WORK REQUIRED
Where the records below begin, start copying, and stop after the line that contains "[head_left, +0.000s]"; reproduce every line exactly but omit pictures.

TASK INPUT

##############################

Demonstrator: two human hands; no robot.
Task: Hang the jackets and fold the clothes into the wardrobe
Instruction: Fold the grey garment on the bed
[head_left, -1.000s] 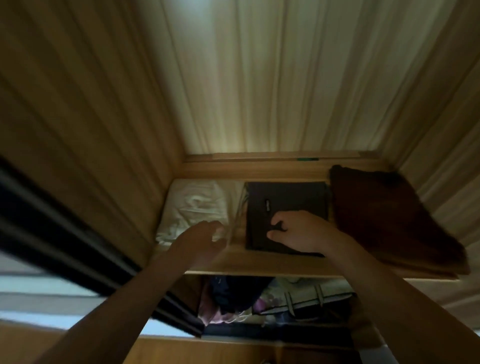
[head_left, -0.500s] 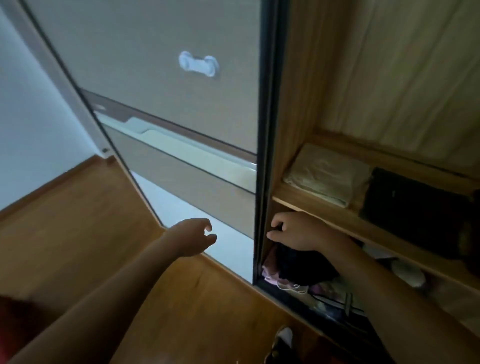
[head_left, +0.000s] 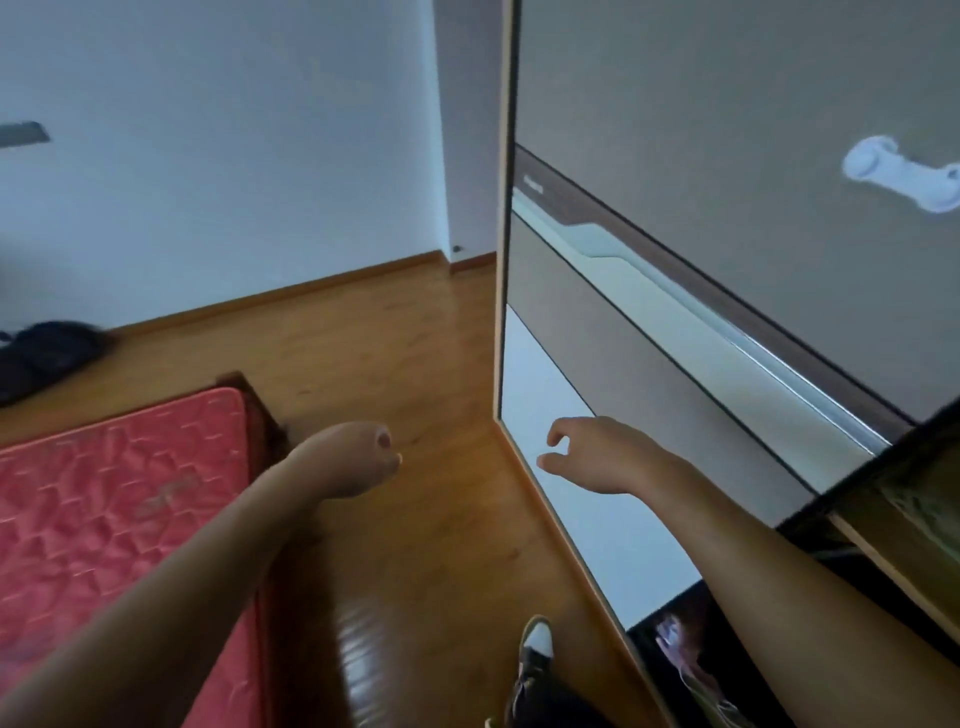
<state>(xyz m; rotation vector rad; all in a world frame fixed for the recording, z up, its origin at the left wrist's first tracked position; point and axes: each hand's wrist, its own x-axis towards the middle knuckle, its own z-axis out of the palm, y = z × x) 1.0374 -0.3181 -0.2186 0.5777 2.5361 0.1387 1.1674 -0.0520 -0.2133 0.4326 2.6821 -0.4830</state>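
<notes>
Since a moment ago my view has turned away from the wardrobe shelves to the left, and both of my hands have left the folded clothes and come out into the room. Now only a dark corner of the open wardrobe (head_left: 893, 525) shows at the right edge, with some blurred clothes (head_left: 691, 654) in its lower part; I cannot tell which pieces they are. Its sliding door (head_left: 701, 171), grey-brown with a pale band, fills the upper right and carries a white plastic lock (head_left: 901, 179).

My right hand (head_left: 597, 454) hangs in front of the door's lower panel, fingers loosely curled and apart, holding nothing. My left hand (head_left: 353, 460) is over the wooden floor (head_left: 395, 353), fingers bent inward, also without anything in it. The two hands are well apart.

At the left lies a red mattress (head_left: 104, 509). A dark bag (head_left: 41, 358) sits on the floor by the white wall. My shoe (head_left: 537, 644) shows at the bottom.
</notes>
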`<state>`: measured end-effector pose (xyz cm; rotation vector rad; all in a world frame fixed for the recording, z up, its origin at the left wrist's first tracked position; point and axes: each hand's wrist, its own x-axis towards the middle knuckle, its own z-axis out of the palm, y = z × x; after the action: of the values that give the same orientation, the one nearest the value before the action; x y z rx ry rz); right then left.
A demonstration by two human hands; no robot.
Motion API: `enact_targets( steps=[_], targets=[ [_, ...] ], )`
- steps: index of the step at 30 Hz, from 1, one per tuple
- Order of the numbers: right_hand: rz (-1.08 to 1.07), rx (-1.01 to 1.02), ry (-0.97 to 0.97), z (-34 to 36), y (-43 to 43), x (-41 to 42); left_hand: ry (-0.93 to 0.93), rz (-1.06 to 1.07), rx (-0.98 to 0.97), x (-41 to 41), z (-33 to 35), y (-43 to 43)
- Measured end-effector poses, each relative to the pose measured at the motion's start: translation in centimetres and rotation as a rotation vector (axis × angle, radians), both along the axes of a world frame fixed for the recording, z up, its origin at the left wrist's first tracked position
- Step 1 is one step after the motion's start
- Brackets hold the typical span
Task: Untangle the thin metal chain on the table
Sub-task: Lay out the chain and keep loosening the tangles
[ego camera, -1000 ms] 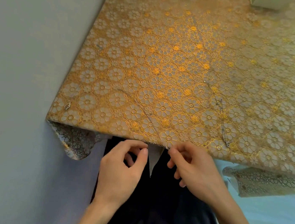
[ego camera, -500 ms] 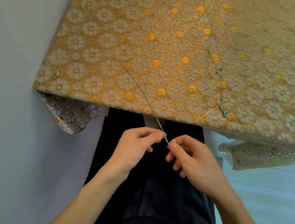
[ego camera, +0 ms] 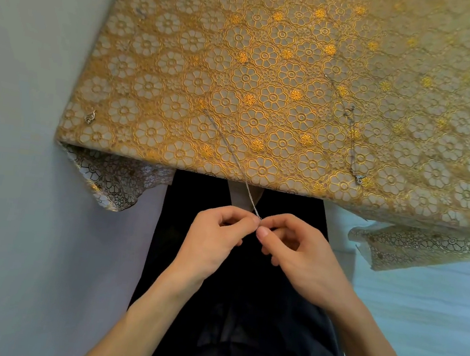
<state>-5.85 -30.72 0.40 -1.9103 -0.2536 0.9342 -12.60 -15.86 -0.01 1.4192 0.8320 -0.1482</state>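
I've drawn the chain (ego camera: 226, 144) past the table (ego camera: 151, 78)'s near edge, left hand (ego camera: 214, 240) and right hand (ego camera: 298, 256) pinching its end, so untangling can begin.

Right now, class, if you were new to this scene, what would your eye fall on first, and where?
The gold flowered tablecloth fills the top of the view. Below its near edge, the left hand and right hand meet and pinch one end of a thin chain that runs up onto the cloth. A second chain lies to the right, and a small metal piece sits near the left corner.
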Motion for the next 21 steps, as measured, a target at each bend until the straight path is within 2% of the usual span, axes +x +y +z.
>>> enact_targets(
  steps=[10, 18, 21],
  targets=[
    [-0.009, 0.016, 0.065, -0.1, 0.5, -0.5, 0.038, 0.038, -0.026, -0.9, -0.2, 0.2],
    [-0.198, 0.040, 0.137, 0.0, 0.7, -1.2, 0.004, 0.028, 0.022, -1.3, 0.0, 0.0],
    [-0.232, 0.062, 0.181, 0.3, 1.0, -1.6, -0.004, 0.055, -0.028, -1.3, 0.0, -0.1]
  ],
)
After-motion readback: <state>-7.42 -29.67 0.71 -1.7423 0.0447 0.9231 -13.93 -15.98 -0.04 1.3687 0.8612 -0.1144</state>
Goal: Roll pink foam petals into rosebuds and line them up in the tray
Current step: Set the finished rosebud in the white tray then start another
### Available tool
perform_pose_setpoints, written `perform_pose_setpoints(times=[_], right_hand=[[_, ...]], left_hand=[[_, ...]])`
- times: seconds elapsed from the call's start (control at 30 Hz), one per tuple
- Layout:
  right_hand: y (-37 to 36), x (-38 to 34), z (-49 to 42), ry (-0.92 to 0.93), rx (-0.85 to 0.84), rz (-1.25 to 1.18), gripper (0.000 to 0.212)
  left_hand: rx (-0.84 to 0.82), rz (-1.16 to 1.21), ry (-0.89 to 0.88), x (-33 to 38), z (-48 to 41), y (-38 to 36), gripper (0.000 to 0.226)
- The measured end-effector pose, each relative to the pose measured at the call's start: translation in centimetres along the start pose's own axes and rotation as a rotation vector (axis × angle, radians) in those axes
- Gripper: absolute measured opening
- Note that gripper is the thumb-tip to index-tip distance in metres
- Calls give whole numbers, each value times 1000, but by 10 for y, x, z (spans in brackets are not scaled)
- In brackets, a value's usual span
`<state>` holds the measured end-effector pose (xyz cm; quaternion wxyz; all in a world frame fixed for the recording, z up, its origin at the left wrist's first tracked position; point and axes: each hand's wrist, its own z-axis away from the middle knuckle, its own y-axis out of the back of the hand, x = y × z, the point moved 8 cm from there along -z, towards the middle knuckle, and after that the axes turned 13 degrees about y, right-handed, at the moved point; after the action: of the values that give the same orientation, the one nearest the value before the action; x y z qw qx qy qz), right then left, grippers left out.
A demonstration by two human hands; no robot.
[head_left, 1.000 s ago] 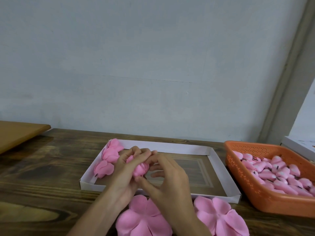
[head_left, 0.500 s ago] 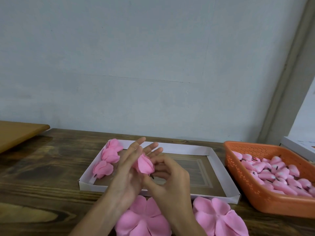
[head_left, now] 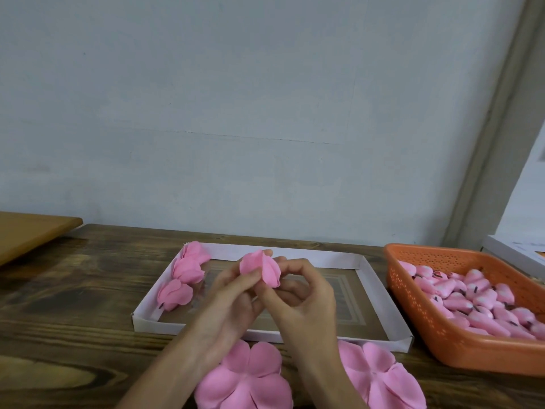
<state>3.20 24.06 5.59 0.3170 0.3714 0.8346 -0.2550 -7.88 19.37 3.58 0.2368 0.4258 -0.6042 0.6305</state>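
Rosebud [head_left: 261,268] pinched in the fingertips of left hand [head_left: 227,305] and right hand [head_left: 306,299] above the white tray [head_left: 295,256]. Dark wood table [head_left: 73,290], pale wall [head_left: 236,113] behind. Three buds [head_left: 187,268] at the tray's 9 o'clock, orange basket [head_left: 413,317] of pink pieces [head_left: 477,299] at 3.

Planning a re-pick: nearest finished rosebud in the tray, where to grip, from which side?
Likely across the plump middle of the nearest rosebud, from above. It lies sideways by the tray's left wall, dark stub toward the near corner; wall blocks the left, the next bud crowds the far side.

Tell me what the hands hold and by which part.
The left hand and right hand pinch one pink foam rosebud by its lower end.
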Motion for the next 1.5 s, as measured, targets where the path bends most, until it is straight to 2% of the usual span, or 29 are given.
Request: perform_pose_setpoints(times=[0.1, 0.27, 0.4, 0.53, 0.7, 0.8, 0.93, 1.2, 1.37, 1.5], right_hand=[[0, -1, 1, 40, 6, 47, 24], [0, -7, 3, 113, 6, 158, 29], [-4, -11, 3, 139, -25, 189, 18], [-7, -10, 4, 126, -58, 202, 11], [-1, -8, 3, 155, -11, 272, 17], [2, -11, 3, 180, 8, 312, 13], [-2, -15, 5, 228, -23, 421, 15], [-9, -25, 5, 280, -118, 588, 20], [-8, -24, 1, 266, -180, 594, 21], [-3, -30, -7, 264, -172, 462, 25]], left_hand=[[49, 40, 15, -1, 0, 5, 36], [92, 25, 6, -2, 3, 3, 28], [99, 47, -19, 4, 4, 1, 21], [93, 101, -10, 5, 5, 1, 23], [85, 180, 29, -1, 6, -2, 35], [129, 71, -14, -3, 8, -2, 22], [119, 17, -38, -3, 11, -5, 36], [102, 57, -44, 1, 13, -8, 18], [81, 48, -56, 2, 11, -7, 17], [112, -42, -109, 8, 10, -1, 27]])
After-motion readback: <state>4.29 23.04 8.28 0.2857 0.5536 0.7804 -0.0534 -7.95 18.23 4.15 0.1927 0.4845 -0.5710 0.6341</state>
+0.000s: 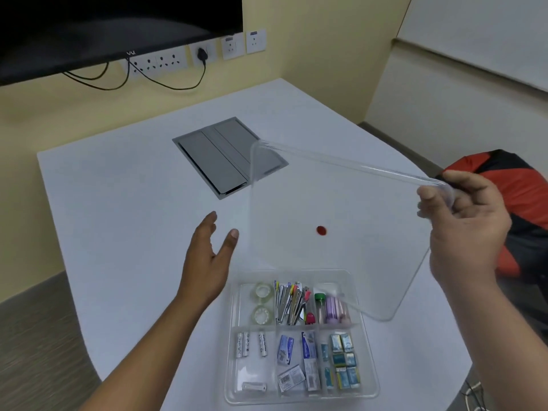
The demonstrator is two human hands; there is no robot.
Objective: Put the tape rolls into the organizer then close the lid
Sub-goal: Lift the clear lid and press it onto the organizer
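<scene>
A clear plastic organizer (229, 366) sits on the white table near its front edge. Two clear tape rolls (262, 293) (262, 315) lie in its back-left compartment. My right hand (465, 229) grips the right corner of the clear lid (326, 197), which hangs tilted in the air above the back of the organizer. A red dot (321, 230) shows on or through the lid. My left hand (207, 259) hovers with fingers apart to the left of the lid, holding nothing.
Other compartments hold batteries (250, 345), clips (292, 304), tubes (330, 308) and small packets (342, 360). A grey cable hatch (219, 155) is set into the table (118, 218) further back. A red and black bag (522, 185) sits at the right. Sockets and cables line the wall.
</scene>
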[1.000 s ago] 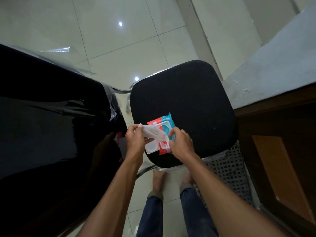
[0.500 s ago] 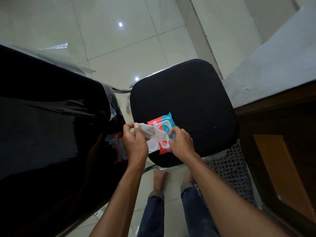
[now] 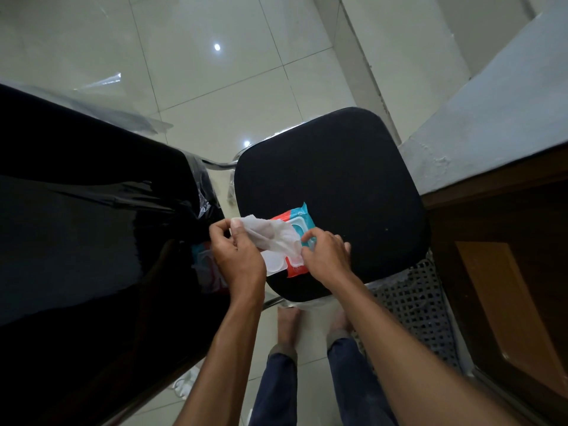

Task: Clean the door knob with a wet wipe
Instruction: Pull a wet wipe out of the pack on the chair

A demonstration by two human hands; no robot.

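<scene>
A red and blue wet wipe pack [image 3: 294, 217] with its white lid open lies near the front edge of a black chair seat [image 3: 341, 179]. A white wet wipe [image 3: 270, 235] stretches out of the pack toward the left. My left hand [image 3: 236, 253] pinches the wipe's free end between thumb and fingers. My right hand [image 3: 325, 256] rests on the pack, its fingertips pressing beside the opening. No door knob is in view.
A glossy black surface [image 3: 92, 241] wrapped in clear plastic fills the left side. A brown wooden door [image 3: 507, 287] and a grey wall ledge [image 3: 491, 118] are on the right. A perforated grey mat [image 3: 412, 305] lies on the pale tiled floor, and my feet show below the seat.
My left hand has pulled the wipe farther out of the pack to the left, so more of it is spread out. My right hand stays on the pack.
</scene>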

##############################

RESPONSE
Demonstrator: two human hands; no robot.
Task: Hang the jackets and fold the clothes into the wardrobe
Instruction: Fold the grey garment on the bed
[head_left, -1.000s] 
[head_left, -0.500s] 
[head_left, +0.000s] 

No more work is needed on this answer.